Below are the records; count how many of their lines contain the word "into" and give that number only.

> Supplied material
----
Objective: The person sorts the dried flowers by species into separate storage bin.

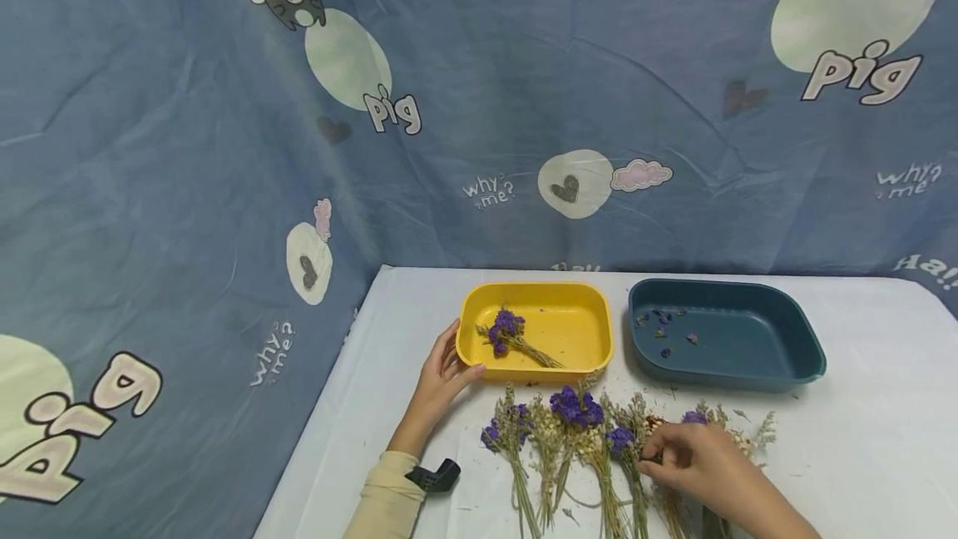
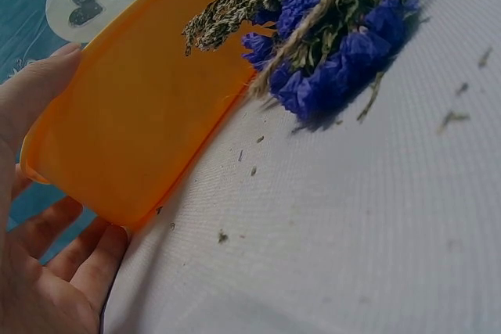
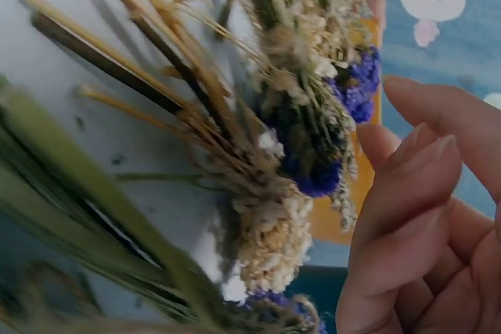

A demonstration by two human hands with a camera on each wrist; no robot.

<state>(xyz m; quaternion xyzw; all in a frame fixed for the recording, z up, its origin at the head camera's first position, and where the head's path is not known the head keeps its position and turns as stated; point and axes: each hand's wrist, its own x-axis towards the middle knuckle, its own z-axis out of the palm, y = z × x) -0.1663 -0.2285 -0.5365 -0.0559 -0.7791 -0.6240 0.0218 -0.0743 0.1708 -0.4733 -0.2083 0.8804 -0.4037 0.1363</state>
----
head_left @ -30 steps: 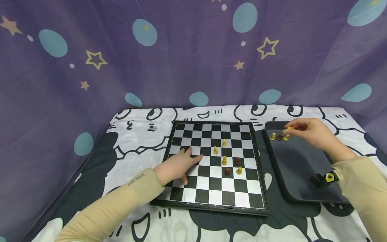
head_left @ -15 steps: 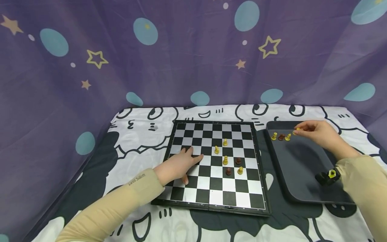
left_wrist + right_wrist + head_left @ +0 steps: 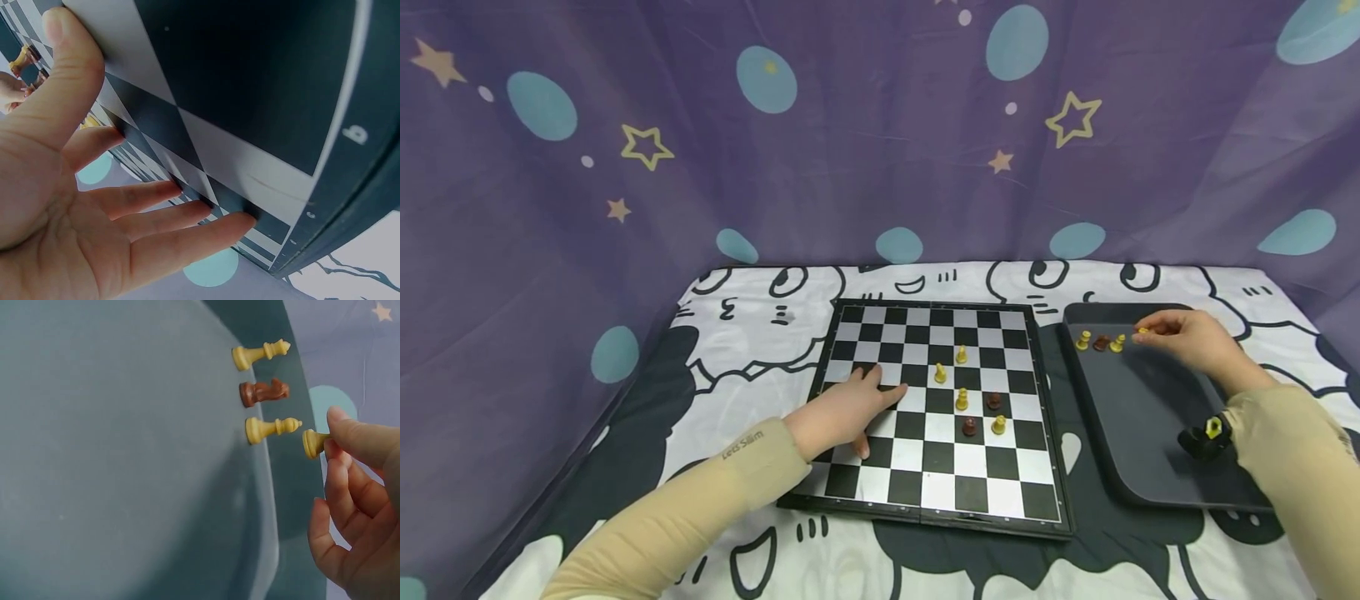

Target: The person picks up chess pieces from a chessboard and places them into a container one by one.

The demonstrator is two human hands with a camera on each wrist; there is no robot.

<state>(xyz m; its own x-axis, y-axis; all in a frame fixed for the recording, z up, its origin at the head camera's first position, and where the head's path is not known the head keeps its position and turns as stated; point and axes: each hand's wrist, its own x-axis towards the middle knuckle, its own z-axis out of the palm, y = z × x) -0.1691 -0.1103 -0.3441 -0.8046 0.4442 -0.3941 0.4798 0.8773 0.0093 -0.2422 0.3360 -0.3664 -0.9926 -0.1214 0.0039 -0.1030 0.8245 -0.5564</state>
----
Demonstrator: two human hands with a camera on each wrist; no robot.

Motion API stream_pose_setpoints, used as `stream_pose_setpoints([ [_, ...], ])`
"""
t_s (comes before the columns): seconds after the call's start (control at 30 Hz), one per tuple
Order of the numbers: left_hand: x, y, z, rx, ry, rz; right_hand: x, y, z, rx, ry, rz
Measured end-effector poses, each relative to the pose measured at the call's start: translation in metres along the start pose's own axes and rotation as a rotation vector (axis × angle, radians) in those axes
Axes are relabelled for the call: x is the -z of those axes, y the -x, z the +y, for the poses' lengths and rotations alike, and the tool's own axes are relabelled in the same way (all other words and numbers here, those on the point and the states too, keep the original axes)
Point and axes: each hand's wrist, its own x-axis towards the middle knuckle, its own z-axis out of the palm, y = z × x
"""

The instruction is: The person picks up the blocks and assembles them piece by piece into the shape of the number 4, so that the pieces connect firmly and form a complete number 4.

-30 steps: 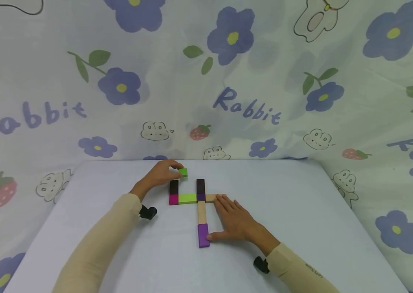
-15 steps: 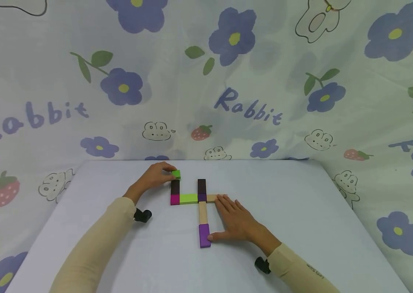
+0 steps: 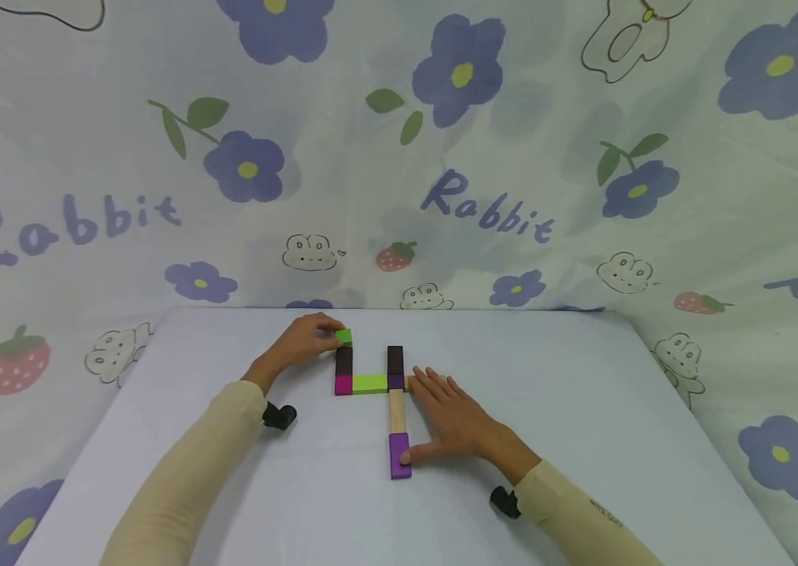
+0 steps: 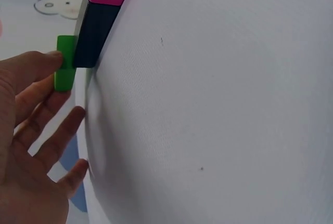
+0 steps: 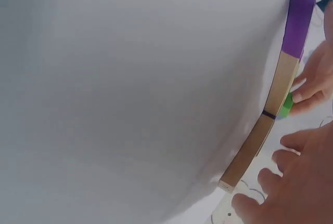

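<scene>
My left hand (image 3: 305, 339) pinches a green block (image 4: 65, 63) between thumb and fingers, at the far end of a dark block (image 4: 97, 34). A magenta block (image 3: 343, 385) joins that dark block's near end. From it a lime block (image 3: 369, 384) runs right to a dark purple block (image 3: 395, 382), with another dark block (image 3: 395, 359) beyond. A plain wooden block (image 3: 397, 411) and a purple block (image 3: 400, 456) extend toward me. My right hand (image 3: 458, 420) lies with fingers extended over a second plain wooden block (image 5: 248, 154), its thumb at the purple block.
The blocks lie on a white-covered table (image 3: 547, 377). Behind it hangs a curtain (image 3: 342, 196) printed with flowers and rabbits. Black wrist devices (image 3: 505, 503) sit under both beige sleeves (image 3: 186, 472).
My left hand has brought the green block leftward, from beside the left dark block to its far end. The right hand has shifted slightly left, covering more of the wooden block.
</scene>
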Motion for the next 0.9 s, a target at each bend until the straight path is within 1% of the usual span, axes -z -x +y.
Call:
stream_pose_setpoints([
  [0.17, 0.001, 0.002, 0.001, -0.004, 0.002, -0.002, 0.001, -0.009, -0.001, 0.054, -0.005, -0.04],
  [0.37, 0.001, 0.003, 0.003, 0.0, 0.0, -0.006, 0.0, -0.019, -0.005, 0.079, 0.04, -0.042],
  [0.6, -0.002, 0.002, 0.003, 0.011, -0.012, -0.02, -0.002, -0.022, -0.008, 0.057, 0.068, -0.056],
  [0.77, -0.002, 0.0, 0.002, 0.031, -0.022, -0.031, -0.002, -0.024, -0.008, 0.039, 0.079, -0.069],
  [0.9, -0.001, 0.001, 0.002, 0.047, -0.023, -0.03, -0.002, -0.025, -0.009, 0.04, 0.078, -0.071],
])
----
> Solution to this task
3